When it comes to Forex trading, the million dollar question that concerns all processors in the world is how to best predict the future movements of the market. Before moving on, it is important to emphasize that there is not a single way to predict what will happen in the market with 100% accuracy and precision. However, it should be noted that there are various ways to analyze the Forex market and to reach final decisions on different types of currencies, both in the short and long term.
Technical analysis is to predict future price movements based on past price movements. Technical analysis examines price behavior as an indicator of underlying supply and demand factors in the Forex market. In this technique, tables and computer programs are used to determine stock trading volume, and price movements are used to determine trends in the market. The investor makes his decision only after reviewing the trend and evaluating the future trend of the currency pair. Technical analysis can be applied to stocks, indices, commodities, futures or other tradable instruments, but the most popular practice is the Forex market.
Technical analysis is different from basic analysis. First, technical analysis works on the market movement or on the price or value of a currency. However, fundamental analysis works on the factors affecting the supply and demand behind a currency, for example, the US dollar. Second, technical analysis deals with the impact of market movements, while basic analysis addresses the causes and effects of market movements.
Principles of technical analysis
Market discount: Technical analysis indicates that the current price reflects all market information.
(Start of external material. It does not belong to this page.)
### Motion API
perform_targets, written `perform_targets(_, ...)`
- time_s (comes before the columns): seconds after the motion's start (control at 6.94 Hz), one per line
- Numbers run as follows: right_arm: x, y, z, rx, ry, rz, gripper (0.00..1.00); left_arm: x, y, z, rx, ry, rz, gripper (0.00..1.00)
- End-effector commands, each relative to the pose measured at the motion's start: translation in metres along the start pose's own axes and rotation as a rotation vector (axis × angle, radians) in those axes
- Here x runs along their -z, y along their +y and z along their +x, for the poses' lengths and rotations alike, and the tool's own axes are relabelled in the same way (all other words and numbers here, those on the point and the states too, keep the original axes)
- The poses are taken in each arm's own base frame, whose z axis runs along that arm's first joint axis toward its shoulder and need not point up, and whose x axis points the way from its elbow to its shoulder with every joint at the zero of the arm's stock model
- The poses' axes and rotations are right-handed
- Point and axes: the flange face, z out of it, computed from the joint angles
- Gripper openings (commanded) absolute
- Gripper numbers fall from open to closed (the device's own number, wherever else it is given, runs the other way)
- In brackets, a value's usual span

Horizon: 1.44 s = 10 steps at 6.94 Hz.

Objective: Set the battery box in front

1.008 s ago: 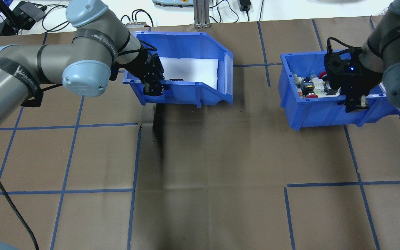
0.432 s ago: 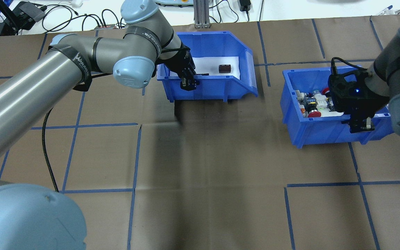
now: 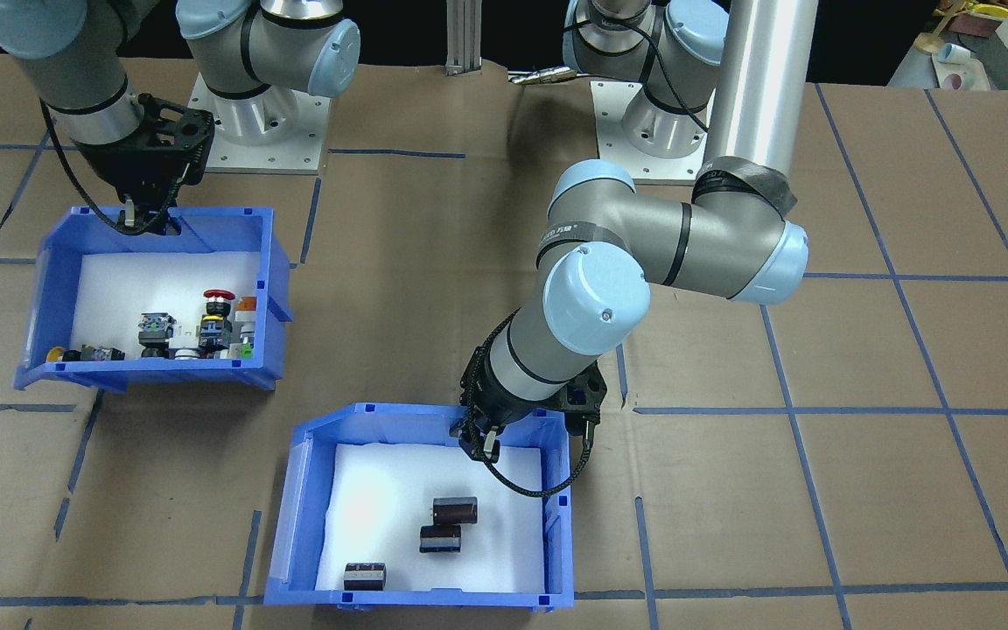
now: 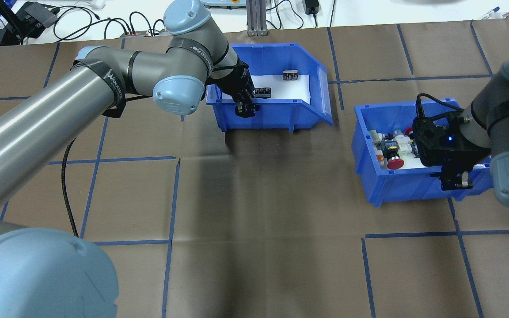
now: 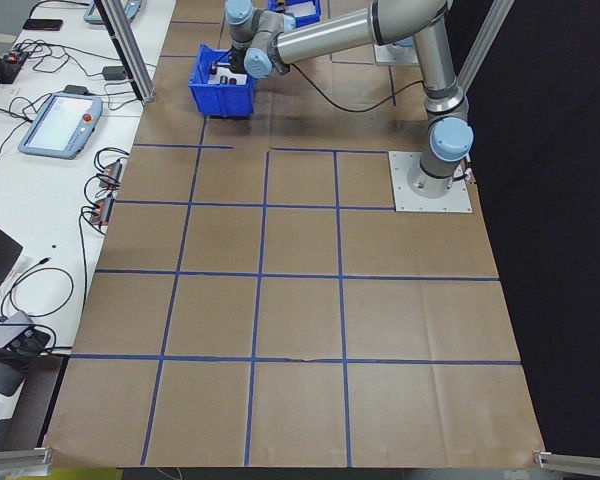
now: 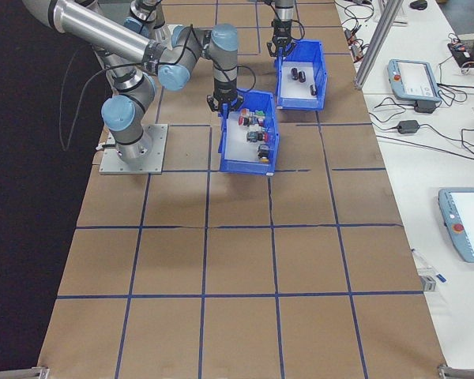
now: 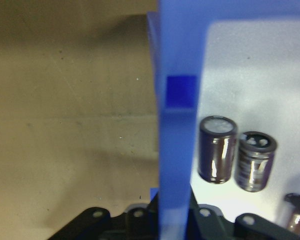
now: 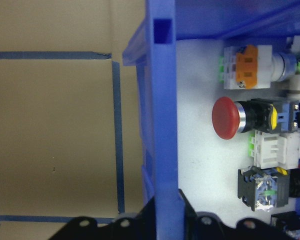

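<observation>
The battery box (image 4: 276, 117) is a blue bin with a white pad, standing at the far middle of the table. Three dark brown cylinders (image 3: 454, 510) lie on its pad, and two of them show close up in the left wrist view (image 7: 217, 150). My left gripper (image 4: 245, 109) is shut on the box's near wall (image 7: 177, 125), close to its left corner. A second blue bin (image 4: 396, 185) with coloured push-button switches (image 8: 227, 117) stands at the right. My right gripper (image 4: 454, 182) is shut on that bin's near wall (image 8: 162, 125).
Brown paper with blue tape lines (image 4: 170, 198) covers the table. The arm bases (image 3: 259, 131) stand at the robot's edge. Cables and a control box (image 4: 38, 15) lie beyond the far edge, and pendants (image 6: 415, 79) rest on the side bench.
The battery box, held by my left gripper, has slid right and farther from the robot. The switch bin, held by my right gripper, has moved nearer the robot.
</observation>
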Motion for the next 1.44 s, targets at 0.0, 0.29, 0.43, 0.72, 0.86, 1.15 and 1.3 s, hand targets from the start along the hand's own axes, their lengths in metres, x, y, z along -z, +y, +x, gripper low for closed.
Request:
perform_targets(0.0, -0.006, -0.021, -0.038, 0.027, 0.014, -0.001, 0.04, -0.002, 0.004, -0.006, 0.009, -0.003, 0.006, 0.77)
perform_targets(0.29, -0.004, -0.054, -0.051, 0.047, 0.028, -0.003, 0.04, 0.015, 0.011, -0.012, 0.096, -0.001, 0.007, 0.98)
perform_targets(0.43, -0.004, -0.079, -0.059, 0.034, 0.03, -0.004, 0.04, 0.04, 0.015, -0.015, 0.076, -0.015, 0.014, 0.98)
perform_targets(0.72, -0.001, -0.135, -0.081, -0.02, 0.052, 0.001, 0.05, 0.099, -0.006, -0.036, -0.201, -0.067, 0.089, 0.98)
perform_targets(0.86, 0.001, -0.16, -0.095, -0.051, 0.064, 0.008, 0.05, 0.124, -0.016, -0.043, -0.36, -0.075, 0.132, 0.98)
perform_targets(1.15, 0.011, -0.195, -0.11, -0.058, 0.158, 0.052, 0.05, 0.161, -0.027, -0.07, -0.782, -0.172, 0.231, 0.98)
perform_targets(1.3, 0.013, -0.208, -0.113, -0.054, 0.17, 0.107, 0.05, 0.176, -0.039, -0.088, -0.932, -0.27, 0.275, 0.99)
Market value is determined by supply and demand.
Price movements in trends: Technical analyst believes that profit can only be achieved by following the market trend.
Review of history: The stock price tends to move towards remaining patterns for long periods of time. There are also repetitive table patterns.
Technical analysis is carried out by following the following methods:
Moving Averages: This method helps to determine both long and short term forex trends. There are different moving averages such as simple moving average (SMA) and exponential motion average (EMA).
Tables and patterns: Tables and patterns are also used to determine trends in price movements and to decide on future trading. Some of the popular molds are cup and stalk, head and shoulders, shoot and how many.
Technical analysis is used by:
Daily processors: The daily processor interprets the market to trade on the same day. These people are also known as day internal processors.
Short-term investors: This class consists mainly of forex brokers and technical analysts who trade within short time periods. They also tend to achieve maximum profits in the forex market.
Insurers: These people are big investors with a lot of money and rely on the forex market to protect their own risks.
Strengths of technical analysis:
- Technical analysis can be applied to any financial asset, including interest, investment funds, commodities, futures and of course Forex.
- Technical analysts or investors can adapt their investment styles daily, weekly, intraday, 30 minutes or minutes to minutes.
Attractive aspects of technical analysis:
Technical analysis depends on personal prejudices and can therefore be easily misinterpreted. It is based on the assumption that what happens immediately will continue in the future. There are specific indicators, patterns and rules that do not work in technical analysis.
Today, the world of technical analysis is huge and there are many molds and indicators followed by investors to make successful investments. Technical analysis takes into account that 80% of the market is psychological and 20% is logical.
Conclusion: Technical analysis is a powerful tool to trade in the Forex market despite its reservations. Processors who use tables, patterns, and indicators, such as protectors and logging processors can make enormous profits.